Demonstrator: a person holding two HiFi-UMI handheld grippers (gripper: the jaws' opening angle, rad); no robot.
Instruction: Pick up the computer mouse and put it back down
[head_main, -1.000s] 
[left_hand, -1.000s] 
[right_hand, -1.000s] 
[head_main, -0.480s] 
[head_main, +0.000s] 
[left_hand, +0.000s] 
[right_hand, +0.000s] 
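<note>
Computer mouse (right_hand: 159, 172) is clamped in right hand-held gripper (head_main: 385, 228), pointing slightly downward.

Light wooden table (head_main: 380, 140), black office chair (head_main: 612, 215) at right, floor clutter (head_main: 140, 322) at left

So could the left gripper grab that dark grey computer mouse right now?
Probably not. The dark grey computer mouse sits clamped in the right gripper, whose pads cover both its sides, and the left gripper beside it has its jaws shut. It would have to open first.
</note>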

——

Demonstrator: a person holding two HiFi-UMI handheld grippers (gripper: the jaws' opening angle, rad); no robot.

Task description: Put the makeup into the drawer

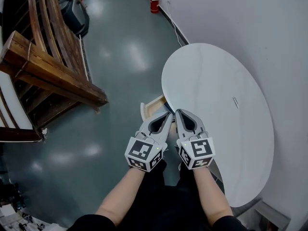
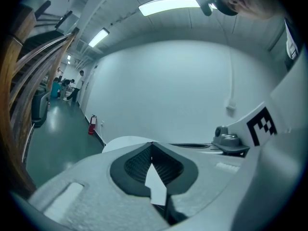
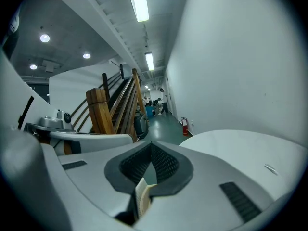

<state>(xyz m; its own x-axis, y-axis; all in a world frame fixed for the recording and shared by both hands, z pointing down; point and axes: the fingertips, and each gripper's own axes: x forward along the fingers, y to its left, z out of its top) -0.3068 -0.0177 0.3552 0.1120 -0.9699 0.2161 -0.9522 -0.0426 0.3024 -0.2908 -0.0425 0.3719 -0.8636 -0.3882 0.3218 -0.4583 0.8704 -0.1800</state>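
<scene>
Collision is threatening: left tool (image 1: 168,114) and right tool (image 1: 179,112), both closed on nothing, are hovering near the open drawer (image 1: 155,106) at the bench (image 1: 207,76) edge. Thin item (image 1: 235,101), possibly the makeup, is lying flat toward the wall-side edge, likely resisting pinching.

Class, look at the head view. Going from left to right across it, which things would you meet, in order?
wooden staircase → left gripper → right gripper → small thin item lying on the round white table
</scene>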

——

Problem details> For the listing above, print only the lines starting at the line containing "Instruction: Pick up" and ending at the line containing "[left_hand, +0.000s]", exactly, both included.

Response box>
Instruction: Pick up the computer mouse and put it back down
[head_main, -1.000s] 
[left_hand, -1.000s] 
[right_hand, -1.000s] 
[head_main, -0.480s] 
[head_main, +0.000s] 
[left_hand, +0.000s] 

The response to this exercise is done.